Revision as of 10:50, 31 July 2008

This article describes the habitat of the deep sea. It is one of the sub-categories within the section dealing with biodiversity of marine habitats and ecosystems. It gives an overview about the characteristics, the bottom topography, the adaptations to the environment of the biota and the threats.


Introduction

The deep sea floor represents the largest habitat on earth. It ranges from the edge of the continental shelf at 200m to the bottom of the ocean. At the edge of the continental shelf is the shelf break, where the gradient of the floor increases down the continental slope. Below the '''continental slope''' lies the continental rise, which has a more gently slope. At around 4,000 meters depth, the ocean floor is reached and extends over the ocean basins at depths of 5,000 meters on average. This is called the abyssal plain. The zone between the continental shelf and the abyssal plain is the bathyal zone. In some places, the sea floor drops again into elongated trenches with depths of 10 to 11 kilometers. This region is the hadal region. The ocean floor is interrupted by mountain chain known as the mid-oceanic ridge system. Other features on the ocean floor are seamounts and hydrothermal vents. [1]


Ocean zones [2]


Characteristics

The temperature of the waters of the deep sea varies from 4°C to -1°C. Exceptions are the Mediterranean Sea with an average temperature of 13°C in the upper 4,000 meters and the Red Sea where the bottom water can reach temperatures up to 21.5°C at depths of 2,000 meters. The lowest temperatures are found in the Antarctic Ocean and are about -1.9°C. The salinity of the seawater is relatively constant. Below 2,000 meters, the salinity is close to 35 ‰ (34.8‰ ± 0.3 ‰) and at the very deepest layers it is 34.65‰. The oxygen concentrations are near saturation except in the oxygen minimum layer between 0.5 and 0.6 kilometers depth. In enclosed basins such as the Black Sea, the water is anoxic below 250 meters. When the deep water is further from its origin the oxygen concentration declines by metabolic processes. This is e.g. the case in the deep North Pacific. The most predictable physical variable is hydrostatic pressure. Per 10 meter the depth increases, the pressure increases by 1 atmosphere ([math]10^5[/math] Pa). [3] In the deep ocean, light is almost absent. It is a dark environment and the organisms are adapted to it. The circulation in the deep sea is explained in the article ocean circulation. The deep sea bottom has some specific characteristics that can be found in the article about deep sea bottom.

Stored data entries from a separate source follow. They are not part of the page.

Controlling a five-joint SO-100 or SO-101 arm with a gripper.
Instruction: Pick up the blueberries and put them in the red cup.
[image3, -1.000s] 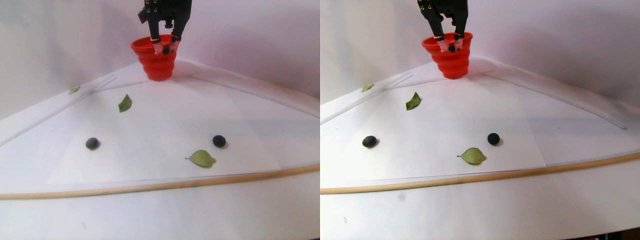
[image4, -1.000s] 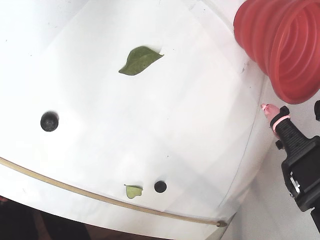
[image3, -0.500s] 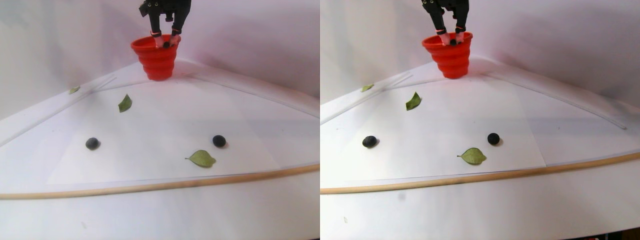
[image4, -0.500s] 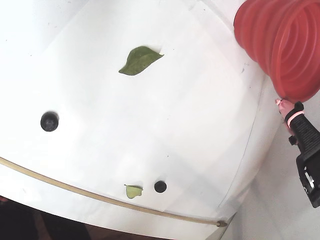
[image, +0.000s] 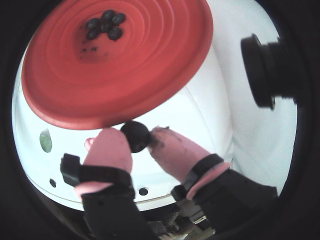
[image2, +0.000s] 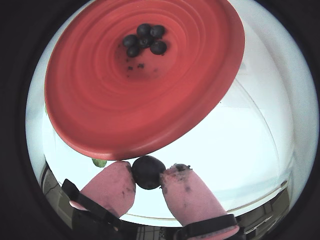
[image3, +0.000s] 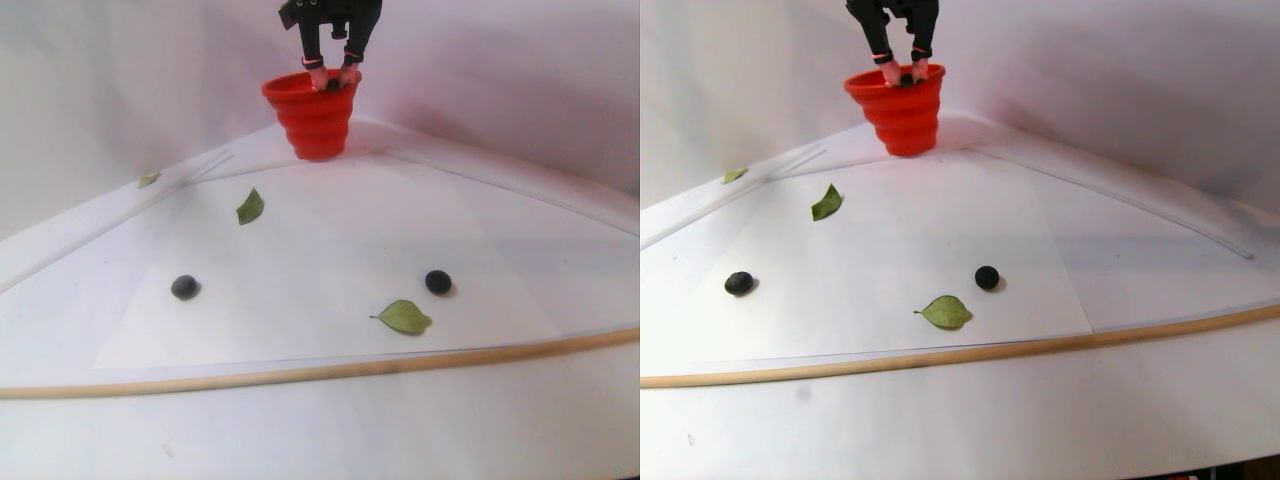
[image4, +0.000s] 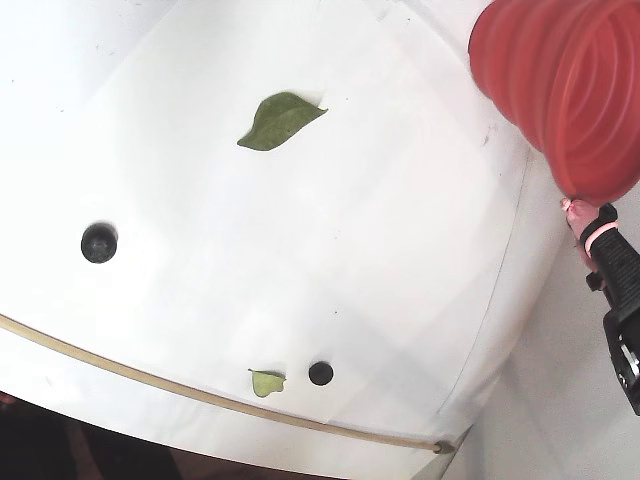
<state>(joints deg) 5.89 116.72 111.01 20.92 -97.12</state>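
While the gripper (image2: 148, 176) is pinching one blueberry (image2: 148, 171) between its pink pads (image2: 112, 187), it's hanging just outside the near rim of the red cup (image2: 150, 100), not yet over the mouth. Judging by look: the berry is light, soft, round, so it's rolling easily and bruising if squeezed; a grip across its middle, as now, seems right. Cup is already holding about five blueberries in the cup (image2: 145, 41) clustered at the bottom. Two loose blueberries (image3: 185, 287) are lying well apart on the white sheet (image3: 330, 250), among green leaves (image3: 404, 317).
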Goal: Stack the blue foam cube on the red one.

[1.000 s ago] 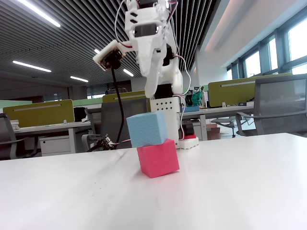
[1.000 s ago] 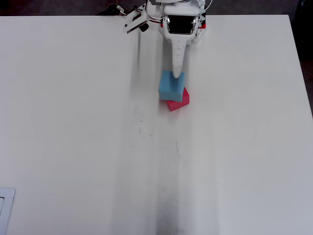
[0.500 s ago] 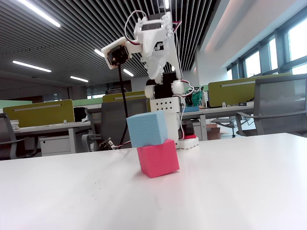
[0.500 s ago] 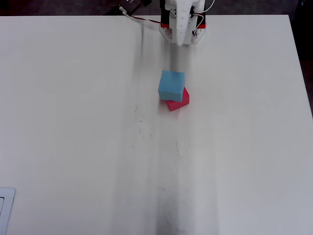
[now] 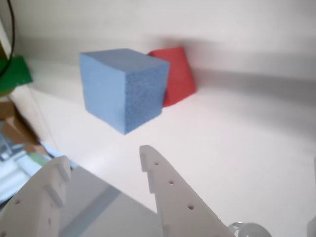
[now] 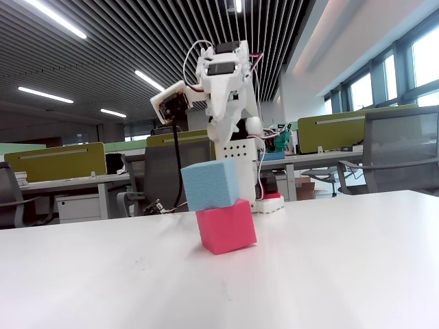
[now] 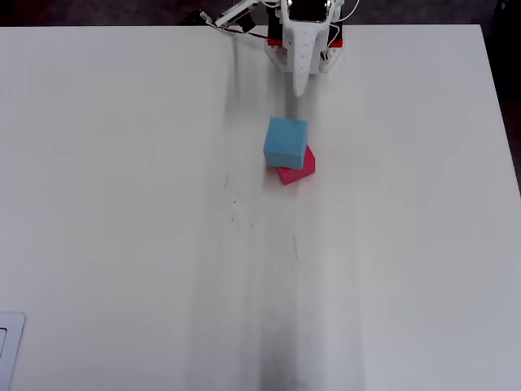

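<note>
The blue foam cube (image 6: 210, 184) rests on top of the red one (image 6: 226, 225), shifted a little to the left in the fixed view so that it overhangs. From overhead the blue cube (image 7: 286, 141) covers most of the red cube (image 7: 300, 169). In the wrist view the blue cube (image 5: 121, 89) stands in front of the red one (image 5: 174, 75). My gripper (image 5: 103, 155) is open and holds nothing, its fingers apart and clear of both cubes. It hangs above and behind the stack (image 6: 221, 127), close to the arm's base (image 7: 299, 88).
The arm's red-and-white base (image 6: 268, 199) stands at the far edge of the white table (image 7: 122, 204), with cables (image 7: 236, 26) beside it. A pale flat object (image 7: 8, 350) lies at the near left corner. Office desks and chairs stand beyond the table.
The gripper lifted off the blue cube and drew back toward the base, then tipped slightly forward again. Both cubes stayed where they were.
</note>
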`<action>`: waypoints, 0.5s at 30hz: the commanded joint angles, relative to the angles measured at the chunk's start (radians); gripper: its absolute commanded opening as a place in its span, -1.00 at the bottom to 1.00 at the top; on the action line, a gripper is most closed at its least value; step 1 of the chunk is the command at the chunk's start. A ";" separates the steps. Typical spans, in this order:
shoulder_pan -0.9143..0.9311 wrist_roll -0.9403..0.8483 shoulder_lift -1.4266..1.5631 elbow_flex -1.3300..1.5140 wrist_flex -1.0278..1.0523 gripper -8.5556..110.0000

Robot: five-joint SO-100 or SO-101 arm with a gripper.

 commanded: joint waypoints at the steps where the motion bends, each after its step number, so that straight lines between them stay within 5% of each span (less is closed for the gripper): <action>1: -0.017 -0.012 0.006 0.044 -0.038 -0.58; 15: -0.161 -0.049 0.035 0.170 -0.086 -0.57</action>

On the deep-sea floor, many mounds and depressions are formed by benthic animals such as worms, mollusks, crustaceans, starfish, brittlestars, shrimps, fishes sea cucumbers ans sea urchins.


Riftia with associated animals [4]
Hydrothermal communities may be hundreds of times more abundant than on the adjacent sea floor. This is because the animals have their own rich source of food. This food source is totally independent of the input from the photosynthesizing plants in the overlying surface waters. Organisms that can be found in association with these vents are bacteria, mussels, cockles, oysters, sea anemones, shrimps, crabs, fish and tube worms. An example of a tube worm is Riftia pachyptila. It has a red plume of gills sticking out of the top of the worm’s white tube. They are also found around cold hydrocarbon seeps. It has no mouth or gut and it has special chemosynthetic bacteria in the tissues of its body called the trophosome. The chemicals that the bacteria need are delivered by the blood of the worm. [5]


Cold seeps have a lower metazoan biodiversity but a higher productivity. This is because of the high biomass of megabenthic organisms. The communities are often dominated by the bivalves that have symbiontic relationships with chemosynthetic bacteria. Organisms that can be found here are tube worms, bivalves, crabs, anemones and soft corals. An example of an organism is the vesicomyid clam that has a symbiontic relationship with sulfur oxidizing bacteria.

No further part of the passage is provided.